La Chronique internationale de Salifou DIAGNE
La visite officielle du général Abdourahamane Tiani en Algérie, du 15 au 16 février 2026, manque-t-elle une normalisation diplomatique majeure après des mois de tensions entre l'AES et l'Algérie ? Ce rapprochement entre Niamey et Alger, interroge-t-il sur la cohésion de l'Alliance des États du Sahel (AES)? Assimi Goïta a-t-il des inquiétudes à se faire ? Doit-on reprocher l'instinct de survie au général Tiani ?
La visite officielle du général Abdourahamane Tiani en Algérie semble davantage relever d'un pragmatisme stratégique économique que d'une rupture conventionnelle ou structurelle de l'AES.
À la question de savoir si Assimi Goïta doit-il s'inquiéter ? L'enjeu pour le Mali est la gestion de ses propres tensions avec Alger, notamment depuis la fin de l'Accord d'Alger de 2015 et l'anéantissement du drone malien de surveillance acquis à grand frais.
Le séjour du général Abdourahamane Tiani en Algérie peut être justement perçu plutôt qu'un ajustement et non une fissure.
PORTES D'UNE DIPLOMATIE...
En effet, ce déplacement s'inscrit également dans une stratégie coordonnée entre Niamey, Bamako et Ouagadougou pour briser l'isolement régional. À Alger, le général Tiani, entre autres dossiers de souveraineté économique ne pourrait occulter une médiation potentielle.

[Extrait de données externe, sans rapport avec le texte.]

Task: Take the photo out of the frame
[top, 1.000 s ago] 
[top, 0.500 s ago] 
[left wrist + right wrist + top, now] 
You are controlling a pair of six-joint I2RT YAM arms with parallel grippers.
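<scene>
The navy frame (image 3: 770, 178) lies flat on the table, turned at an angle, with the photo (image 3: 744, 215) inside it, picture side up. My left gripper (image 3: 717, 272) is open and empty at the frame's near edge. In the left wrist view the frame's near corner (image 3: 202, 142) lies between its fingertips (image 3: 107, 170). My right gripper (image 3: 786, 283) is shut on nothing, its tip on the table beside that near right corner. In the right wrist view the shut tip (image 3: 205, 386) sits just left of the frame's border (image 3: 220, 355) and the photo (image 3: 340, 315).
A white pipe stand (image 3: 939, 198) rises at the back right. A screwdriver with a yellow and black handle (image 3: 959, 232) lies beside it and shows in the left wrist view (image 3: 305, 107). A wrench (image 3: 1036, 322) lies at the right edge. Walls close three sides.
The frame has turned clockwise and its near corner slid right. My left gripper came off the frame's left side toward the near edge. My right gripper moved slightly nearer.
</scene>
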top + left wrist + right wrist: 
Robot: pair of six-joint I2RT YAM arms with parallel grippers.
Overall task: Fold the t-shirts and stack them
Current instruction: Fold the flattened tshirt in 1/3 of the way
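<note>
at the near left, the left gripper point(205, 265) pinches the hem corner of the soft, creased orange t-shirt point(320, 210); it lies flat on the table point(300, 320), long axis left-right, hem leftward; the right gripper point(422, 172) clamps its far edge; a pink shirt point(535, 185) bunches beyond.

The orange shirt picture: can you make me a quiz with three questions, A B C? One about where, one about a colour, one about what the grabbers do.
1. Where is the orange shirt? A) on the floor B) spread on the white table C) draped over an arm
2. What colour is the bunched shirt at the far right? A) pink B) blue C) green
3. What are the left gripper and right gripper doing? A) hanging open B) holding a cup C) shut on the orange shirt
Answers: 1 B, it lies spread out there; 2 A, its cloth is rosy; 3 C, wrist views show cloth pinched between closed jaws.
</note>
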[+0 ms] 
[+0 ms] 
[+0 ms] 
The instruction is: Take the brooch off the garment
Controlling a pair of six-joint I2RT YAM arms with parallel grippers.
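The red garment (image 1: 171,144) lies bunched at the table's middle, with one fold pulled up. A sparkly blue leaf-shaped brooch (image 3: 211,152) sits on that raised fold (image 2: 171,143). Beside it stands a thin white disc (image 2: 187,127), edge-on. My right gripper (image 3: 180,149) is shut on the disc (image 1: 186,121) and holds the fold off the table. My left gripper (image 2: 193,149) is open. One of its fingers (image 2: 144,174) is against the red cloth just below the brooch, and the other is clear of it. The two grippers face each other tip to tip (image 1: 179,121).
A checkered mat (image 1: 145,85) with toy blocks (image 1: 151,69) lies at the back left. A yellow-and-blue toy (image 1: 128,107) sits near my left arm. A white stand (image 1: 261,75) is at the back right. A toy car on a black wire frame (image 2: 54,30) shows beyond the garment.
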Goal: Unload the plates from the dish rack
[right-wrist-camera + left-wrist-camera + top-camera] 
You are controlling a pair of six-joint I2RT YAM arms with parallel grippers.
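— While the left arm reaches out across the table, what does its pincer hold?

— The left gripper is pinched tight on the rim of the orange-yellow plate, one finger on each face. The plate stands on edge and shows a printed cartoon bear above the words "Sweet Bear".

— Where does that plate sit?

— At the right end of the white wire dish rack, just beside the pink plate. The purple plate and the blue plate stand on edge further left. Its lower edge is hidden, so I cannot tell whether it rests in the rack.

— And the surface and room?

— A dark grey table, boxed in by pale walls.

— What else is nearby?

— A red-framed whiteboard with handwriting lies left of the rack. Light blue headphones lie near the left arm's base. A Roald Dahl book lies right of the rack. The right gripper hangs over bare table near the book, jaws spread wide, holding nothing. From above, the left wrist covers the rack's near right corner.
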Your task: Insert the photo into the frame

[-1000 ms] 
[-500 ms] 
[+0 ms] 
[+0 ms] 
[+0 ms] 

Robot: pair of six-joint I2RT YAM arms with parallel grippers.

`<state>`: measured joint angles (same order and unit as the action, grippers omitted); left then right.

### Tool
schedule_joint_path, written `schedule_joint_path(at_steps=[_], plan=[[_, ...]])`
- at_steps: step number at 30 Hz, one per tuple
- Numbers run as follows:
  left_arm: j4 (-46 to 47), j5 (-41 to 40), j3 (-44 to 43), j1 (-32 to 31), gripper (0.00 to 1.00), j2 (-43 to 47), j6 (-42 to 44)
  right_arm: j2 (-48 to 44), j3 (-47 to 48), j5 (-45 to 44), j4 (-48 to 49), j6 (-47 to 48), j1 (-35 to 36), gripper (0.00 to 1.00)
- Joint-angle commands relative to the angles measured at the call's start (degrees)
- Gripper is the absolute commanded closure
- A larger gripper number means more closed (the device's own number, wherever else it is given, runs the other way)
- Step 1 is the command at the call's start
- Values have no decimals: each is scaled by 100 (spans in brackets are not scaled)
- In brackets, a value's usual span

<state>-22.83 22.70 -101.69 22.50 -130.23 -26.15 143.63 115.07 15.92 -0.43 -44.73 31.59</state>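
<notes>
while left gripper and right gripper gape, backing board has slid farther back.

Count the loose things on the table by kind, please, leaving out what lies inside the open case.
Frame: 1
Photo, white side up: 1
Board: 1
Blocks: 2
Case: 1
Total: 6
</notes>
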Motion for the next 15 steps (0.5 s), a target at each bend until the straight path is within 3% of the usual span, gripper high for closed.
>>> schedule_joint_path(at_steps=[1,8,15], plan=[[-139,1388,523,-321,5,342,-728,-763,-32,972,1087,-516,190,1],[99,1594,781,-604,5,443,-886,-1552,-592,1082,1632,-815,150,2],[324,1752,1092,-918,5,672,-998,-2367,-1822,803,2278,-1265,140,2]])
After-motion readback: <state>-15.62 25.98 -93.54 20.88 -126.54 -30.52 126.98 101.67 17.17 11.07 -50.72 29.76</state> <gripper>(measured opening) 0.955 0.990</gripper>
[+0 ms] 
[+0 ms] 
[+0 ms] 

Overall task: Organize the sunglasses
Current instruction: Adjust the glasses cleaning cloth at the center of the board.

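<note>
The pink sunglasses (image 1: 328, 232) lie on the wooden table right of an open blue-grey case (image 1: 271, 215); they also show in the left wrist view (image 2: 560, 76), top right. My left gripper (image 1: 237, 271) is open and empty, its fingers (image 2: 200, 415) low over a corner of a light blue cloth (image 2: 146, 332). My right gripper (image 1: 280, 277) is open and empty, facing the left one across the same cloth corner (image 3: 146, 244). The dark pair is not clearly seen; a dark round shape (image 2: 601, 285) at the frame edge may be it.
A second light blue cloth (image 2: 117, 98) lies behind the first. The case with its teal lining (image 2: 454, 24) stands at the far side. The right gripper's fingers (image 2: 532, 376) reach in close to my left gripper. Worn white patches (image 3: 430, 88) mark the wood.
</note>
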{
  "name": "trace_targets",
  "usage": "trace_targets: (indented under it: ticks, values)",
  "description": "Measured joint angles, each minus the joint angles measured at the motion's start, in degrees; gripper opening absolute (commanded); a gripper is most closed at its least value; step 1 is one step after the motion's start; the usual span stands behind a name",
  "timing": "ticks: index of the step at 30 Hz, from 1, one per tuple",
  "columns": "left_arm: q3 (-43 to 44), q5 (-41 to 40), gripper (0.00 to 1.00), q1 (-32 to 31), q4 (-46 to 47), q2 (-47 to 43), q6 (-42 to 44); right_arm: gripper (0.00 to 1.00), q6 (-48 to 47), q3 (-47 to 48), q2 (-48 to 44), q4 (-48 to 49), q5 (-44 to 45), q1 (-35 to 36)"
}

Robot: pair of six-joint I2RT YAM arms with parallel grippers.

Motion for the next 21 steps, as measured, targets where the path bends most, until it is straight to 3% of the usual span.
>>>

Lors des échanges entre Tiani et Tebboune, l'ombre de Assimi Goïta a dû planer.
Le Niger pourrait jouer un rôle de facilitateur pour apaiser les relations entre l'Algérie et le Mali.
Donc, il n'y a pas de lézardes dans l'AES ?
La visite de Tiani souligne des nuances dans les priorités nationales des membres de l'AES. Au pragmatisme économique, le Niger cherche à relancer le projet de Gazoduc transsaharien (TSGP) reliant le Nigeria à l'Algérie. C'est un projet essentiel pour son désenclavement.
Mieux, au nom de la sécurité frontalière, Niamey et Alger, ont convenu de renforcer leur coopération sécuritaire pour stabiliser leur frontière commune. C'est un impératif que le Niger ne peut ignorer malgré ses engagements dans l'AES. Cependant, reconnaissons-le, il y a des signaux contradictoires.
...EN PARALLÈLE
En effet, si certains observateurs y voient un signe que "la confiance n'existe plus" au sein de l'AES, d'autres considèrent que c'est une "grandeur stratégique". Le séjour algérois de Tiani permet à l'AES de s'ouvrir à un partenaire régional incontournable en dépit des divergences entre Alger et Bamako.
Il faut donc reconnaître la divergence d'intérêts, car si le Mali maintient une ligne dure envers Alger, le Niger privilégie la reprise de projets économiques vitaux. Ce qui engendre une asymétrie diplomatique au sein de l'AES
En somme, plus qu'une visite en forme de "lézarde", et si ce séjour algérien de Tiani illustrait plus la volonté du Niger de mener une diplomatie multidirectionnelle pour assurer sa survie économique, tout en restant ancré dans le bloc sahélien?